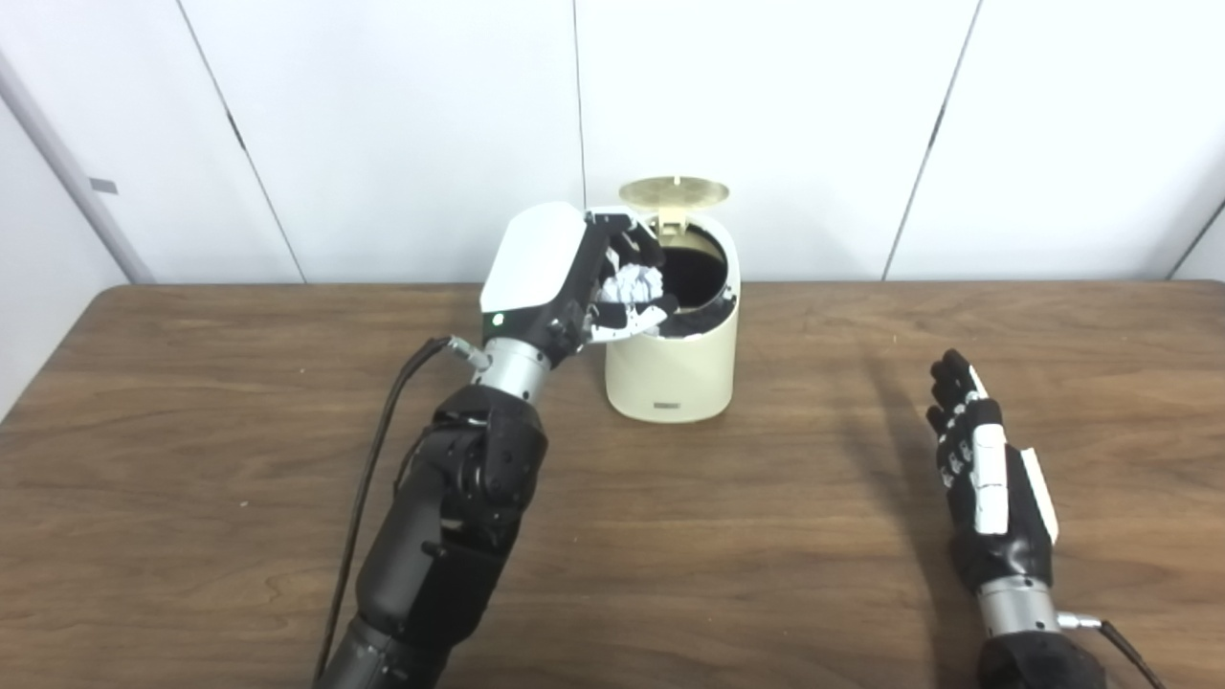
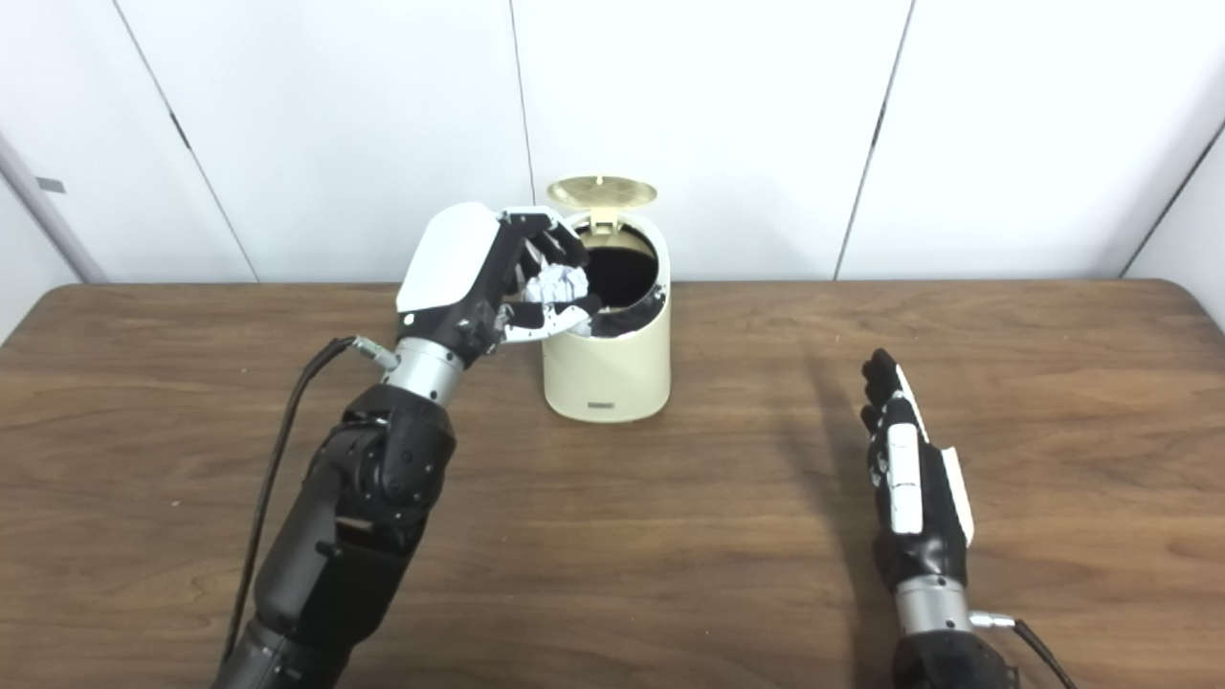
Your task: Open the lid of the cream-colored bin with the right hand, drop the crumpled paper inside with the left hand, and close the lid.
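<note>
Cream-colored cylindrical plastic bin [image 1: 672, 368] stands upright on the brown wood-grain table [image 1: 746, 536], far centre, close to the white panel wall [image 1: 766, 124]. Its round lid [image 1: 674, 192] is flipped up, hinged at the far edge, standing near vertical above the rim. The dark opening is exposed and tilts toward the near side.

Left hand [image 1: 584, 282] is raised off the table at the bin's left rim, white back plate facing left and up, fingers [image 2: 550, 239] curled toward the opening. It is pinching the white crumpled paper ball [image 1: 637, 283] between fingers and thumb. The paper sits right at the left edge of the opening, level with the rim, partly over the dark interior; still in the grasp, not inside the bin. Can't tell whether the paper or the thumb touches the rim.

Left forearm runs up from the bottom-left edge, with a black cable [image 1: 368, 478] looping alongside it down to the wrist connector.

Right hand [image 1: 986, 469] is on the near right of the table, well apart from the bin. It holds nothing: fingers extended and pointing toward the far side, roughly straight, lying close side by side, hand turned on edge. Can't tell if it rests on the table or hovers just above it; a shadow lies to its left.
</note>
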`<state>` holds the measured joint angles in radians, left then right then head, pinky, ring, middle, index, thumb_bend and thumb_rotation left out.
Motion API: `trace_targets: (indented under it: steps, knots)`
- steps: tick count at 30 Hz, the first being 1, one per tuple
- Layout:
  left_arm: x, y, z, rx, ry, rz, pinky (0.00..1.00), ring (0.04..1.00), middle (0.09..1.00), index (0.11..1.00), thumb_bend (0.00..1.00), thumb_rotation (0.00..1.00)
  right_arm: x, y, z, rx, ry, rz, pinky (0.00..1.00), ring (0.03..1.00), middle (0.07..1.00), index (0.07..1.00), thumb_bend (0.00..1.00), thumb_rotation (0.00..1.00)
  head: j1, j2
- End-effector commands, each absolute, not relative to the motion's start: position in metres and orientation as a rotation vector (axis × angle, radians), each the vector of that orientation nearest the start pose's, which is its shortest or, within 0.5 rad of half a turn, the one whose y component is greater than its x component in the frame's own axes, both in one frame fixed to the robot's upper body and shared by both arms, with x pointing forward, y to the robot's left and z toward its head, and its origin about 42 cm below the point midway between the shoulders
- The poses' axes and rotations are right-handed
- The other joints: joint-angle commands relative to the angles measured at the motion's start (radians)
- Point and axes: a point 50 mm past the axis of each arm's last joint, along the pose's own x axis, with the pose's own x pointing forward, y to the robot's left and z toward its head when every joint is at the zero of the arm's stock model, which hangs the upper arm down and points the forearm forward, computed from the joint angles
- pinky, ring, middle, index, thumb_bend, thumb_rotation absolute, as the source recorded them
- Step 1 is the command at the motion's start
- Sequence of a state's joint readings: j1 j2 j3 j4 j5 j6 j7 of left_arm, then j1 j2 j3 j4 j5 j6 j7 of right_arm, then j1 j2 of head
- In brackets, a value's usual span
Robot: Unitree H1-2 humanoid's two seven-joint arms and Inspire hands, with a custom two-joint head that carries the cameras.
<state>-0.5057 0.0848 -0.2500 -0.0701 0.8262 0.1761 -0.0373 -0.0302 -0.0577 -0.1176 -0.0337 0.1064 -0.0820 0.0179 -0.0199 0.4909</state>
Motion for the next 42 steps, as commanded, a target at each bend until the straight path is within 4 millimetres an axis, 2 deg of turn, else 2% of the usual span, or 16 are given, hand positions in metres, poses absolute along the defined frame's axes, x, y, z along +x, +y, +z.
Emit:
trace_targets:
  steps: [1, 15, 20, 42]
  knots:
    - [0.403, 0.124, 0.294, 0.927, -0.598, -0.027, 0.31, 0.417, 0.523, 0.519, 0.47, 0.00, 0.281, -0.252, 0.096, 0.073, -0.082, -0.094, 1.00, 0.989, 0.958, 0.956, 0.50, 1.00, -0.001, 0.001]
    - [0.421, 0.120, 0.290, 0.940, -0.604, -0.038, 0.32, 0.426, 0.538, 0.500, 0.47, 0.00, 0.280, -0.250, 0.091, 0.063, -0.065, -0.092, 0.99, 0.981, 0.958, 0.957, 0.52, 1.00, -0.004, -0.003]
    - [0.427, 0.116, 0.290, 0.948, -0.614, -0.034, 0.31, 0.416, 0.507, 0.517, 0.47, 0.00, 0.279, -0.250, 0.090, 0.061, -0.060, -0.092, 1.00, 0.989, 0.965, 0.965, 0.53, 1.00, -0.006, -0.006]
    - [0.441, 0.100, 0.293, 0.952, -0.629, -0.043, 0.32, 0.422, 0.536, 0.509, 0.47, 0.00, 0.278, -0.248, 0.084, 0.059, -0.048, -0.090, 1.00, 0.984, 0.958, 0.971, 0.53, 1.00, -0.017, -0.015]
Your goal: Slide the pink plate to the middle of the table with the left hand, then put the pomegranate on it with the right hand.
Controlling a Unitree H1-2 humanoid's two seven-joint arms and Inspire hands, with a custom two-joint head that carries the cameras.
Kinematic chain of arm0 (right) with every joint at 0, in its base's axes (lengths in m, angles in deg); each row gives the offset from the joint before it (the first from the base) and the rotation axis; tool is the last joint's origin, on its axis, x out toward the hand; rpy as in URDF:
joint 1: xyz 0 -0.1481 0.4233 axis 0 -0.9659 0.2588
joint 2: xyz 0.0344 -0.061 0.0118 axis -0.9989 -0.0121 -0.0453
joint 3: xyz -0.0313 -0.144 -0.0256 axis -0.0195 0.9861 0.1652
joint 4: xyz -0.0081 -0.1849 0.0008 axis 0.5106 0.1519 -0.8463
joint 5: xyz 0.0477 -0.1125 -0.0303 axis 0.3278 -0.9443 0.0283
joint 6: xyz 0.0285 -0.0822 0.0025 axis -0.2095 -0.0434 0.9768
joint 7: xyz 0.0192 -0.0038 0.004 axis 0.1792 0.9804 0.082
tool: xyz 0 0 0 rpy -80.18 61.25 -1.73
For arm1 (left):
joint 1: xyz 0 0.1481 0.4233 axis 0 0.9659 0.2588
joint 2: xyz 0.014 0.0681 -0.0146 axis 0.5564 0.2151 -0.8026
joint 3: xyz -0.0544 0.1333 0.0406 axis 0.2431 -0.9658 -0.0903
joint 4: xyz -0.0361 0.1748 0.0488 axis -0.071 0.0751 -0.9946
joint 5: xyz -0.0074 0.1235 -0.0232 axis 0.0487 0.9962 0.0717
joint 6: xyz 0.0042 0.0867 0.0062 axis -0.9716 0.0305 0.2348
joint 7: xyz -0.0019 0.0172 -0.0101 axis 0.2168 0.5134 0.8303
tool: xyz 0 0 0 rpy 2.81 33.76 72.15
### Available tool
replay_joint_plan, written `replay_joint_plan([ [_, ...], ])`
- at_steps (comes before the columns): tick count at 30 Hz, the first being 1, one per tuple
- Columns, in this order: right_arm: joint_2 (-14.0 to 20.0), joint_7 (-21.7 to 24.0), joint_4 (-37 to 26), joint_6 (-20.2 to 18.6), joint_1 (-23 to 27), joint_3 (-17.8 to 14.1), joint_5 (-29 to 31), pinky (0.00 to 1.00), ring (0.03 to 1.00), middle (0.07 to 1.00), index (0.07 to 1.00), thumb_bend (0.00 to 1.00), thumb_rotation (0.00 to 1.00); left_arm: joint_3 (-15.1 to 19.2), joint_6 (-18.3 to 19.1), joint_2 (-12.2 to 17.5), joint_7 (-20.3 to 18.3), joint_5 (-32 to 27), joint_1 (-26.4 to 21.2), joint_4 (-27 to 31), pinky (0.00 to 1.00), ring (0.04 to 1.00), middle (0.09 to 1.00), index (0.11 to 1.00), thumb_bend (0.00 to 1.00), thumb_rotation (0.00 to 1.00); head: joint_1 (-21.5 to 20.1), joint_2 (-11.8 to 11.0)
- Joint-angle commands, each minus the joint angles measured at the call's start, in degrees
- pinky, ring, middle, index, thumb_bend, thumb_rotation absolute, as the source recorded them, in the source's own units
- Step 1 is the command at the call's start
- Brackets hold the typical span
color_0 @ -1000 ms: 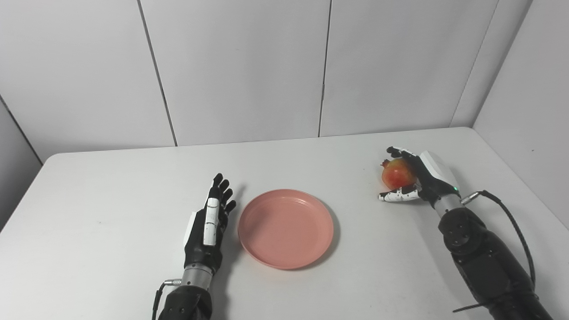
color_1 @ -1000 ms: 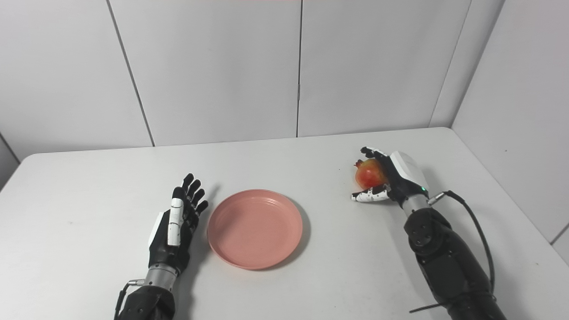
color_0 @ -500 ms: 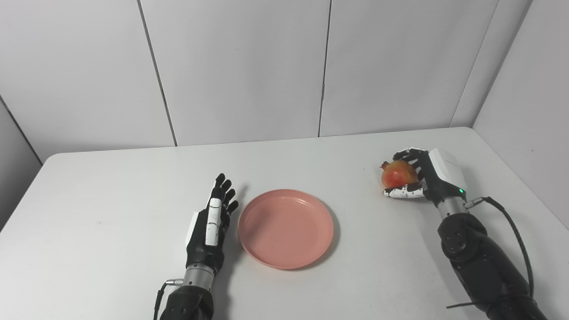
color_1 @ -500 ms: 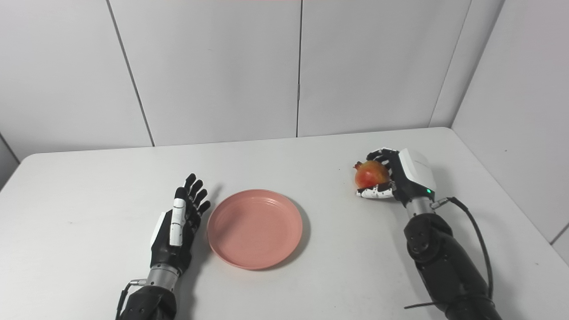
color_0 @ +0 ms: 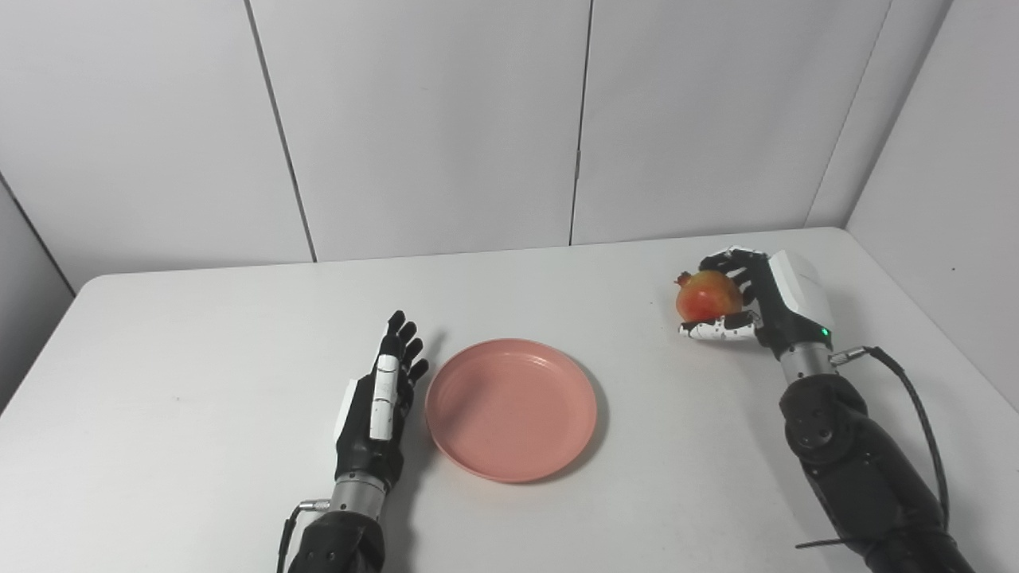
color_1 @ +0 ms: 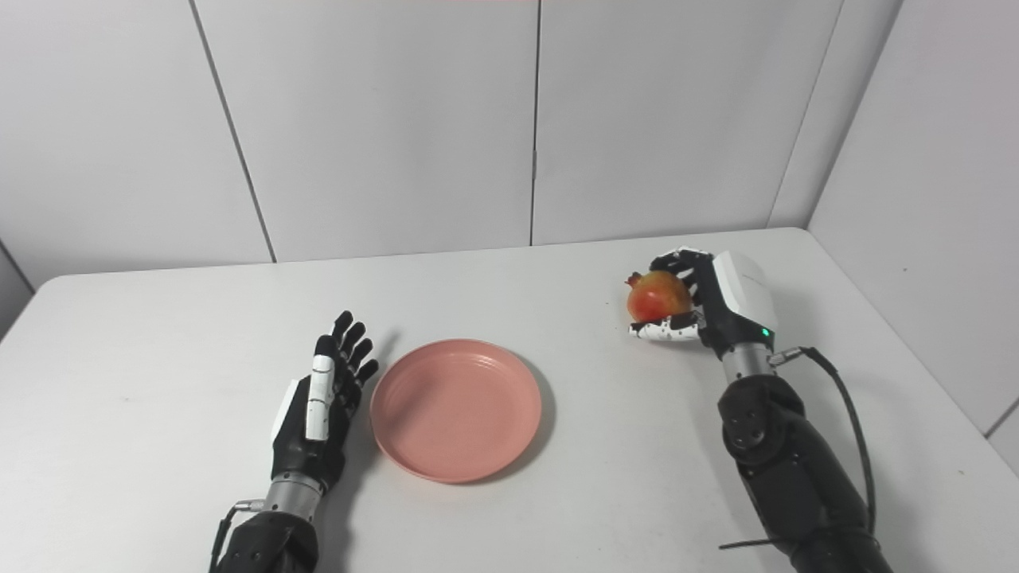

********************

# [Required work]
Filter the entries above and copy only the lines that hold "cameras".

# [Written solution]
Robot: Unitree H1-2 humanoid's two seven-joint arms and Inspire hands, with a custom two-joint head that carries the cameras.
Controlling a Unitree H1-2 humanoid's two seven-joint arms and Inspire hands, with a custom two-joint head that carries the cameras.

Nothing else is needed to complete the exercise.